• INSTRUCTIONS FOR THE TASK: Include in the output exactly the lines from the opening of the data through the line containing "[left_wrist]", and nothing more.

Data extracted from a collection
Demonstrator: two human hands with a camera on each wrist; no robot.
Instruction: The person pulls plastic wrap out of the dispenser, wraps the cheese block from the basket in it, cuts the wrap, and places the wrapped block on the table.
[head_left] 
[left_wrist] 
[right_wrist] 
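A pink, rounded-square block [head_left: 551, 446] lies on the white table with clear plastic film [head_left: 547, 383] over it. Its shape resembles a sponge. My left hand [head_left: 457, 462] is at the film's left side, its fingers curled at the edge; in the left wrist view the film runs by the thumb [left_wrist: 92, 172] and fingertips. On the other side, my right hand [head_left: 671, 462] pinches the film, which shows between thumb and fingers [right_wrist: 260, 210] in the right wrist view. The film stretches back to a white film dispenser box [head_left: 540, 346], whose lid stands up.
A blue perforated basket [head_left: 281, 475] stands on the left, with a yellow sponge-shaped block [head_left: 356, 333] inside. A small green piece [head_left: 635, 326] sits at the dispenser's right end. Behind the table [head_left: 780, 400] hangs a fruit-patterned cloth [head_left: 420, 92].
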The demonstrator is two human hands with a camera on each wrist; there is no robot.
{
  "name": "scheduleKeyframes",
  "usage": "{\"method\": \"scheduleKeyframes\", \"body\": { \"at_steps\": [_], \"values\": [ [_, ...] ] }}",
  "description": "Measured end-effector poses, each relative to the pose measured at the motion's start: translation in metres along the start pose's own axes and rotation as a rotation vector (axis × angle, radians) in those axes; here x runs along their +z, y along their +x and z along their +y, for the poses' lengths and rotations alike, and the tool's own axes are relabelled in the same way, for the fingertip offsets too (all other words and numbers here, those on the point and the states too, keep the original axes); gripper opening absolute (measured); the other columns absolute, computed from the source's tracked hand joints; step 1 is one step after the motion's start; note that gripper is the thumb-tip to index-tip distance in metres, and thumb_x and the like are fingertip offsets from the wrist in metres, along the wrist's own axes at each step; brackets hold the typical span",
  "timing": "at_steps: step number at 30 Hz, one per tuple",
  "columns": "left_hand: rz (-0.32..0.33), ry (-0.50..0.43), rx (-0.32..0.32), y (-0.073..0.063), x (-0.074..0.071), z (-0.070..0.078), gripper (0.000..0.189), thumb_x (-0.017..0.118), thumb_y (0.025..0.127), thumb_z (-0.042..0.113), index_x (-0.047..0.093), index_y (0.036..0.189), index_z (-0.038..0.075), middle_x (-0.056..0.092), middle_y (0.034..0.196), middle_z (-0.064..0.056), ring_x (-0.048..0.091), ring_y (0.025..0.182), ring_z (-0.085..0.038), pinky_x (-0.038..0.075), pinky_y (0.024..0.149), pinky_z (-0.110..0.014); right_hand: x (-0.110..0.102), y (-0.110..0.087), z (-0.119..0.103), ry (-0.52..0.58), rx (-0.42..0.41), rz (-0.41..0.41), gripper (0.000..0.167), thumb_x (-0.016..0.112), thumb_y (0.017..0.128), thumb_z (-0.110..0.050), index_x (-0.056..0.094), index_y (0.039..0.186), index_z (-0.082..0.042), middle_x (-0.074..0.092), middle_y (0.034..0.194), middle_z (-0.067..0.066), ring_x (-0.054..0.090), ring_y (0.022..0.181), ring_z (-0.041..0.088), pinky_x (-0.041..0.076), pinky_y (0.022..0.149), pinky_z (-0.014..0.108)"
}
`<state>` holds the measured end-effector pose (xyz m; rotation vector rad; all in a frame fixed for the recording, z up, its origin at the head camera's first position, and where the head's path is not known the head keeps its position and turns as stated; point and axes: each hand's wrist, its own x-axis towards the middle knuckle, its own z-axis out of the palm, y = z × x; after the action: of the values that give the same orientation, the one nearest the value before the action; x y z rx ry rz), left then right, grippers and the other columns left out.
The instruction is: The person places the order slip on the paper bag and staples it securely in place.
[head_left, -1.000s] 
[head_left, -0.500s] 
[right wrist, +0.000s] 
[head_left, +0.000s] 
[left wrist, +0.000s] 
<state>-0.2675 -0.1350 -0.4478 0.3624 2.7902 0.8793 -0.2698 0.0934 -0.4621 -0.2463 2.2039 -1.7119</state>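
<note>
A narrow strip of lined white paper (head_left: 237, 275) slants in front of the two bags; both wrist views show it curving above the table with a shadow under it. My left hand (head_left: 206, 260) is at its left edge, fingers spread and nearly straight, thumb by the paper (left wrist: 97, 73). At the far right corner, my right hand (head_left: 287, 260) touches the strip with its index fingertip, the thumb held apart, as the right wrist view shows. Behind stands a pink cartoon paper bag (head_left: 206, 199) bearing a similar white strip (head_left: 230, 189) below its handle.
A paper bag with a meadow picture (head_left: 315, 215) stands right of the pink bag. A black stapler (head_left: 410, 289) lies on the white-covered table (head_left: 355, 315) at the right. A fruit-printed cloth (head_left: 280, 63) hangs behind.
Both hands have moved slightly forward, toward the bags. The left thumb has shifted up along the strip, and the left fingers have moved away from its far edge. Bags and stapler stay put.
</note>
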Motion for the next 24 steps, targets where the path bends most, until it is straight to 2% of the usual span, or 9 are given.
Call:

• TASK OUTPUT:
Demonstrator: two human hands with a camera on each wrist; no robot.
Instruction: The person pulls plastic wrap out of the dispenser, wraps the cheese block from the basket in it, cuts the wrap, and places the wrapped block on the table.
[head_left] 
[left_wrist] 

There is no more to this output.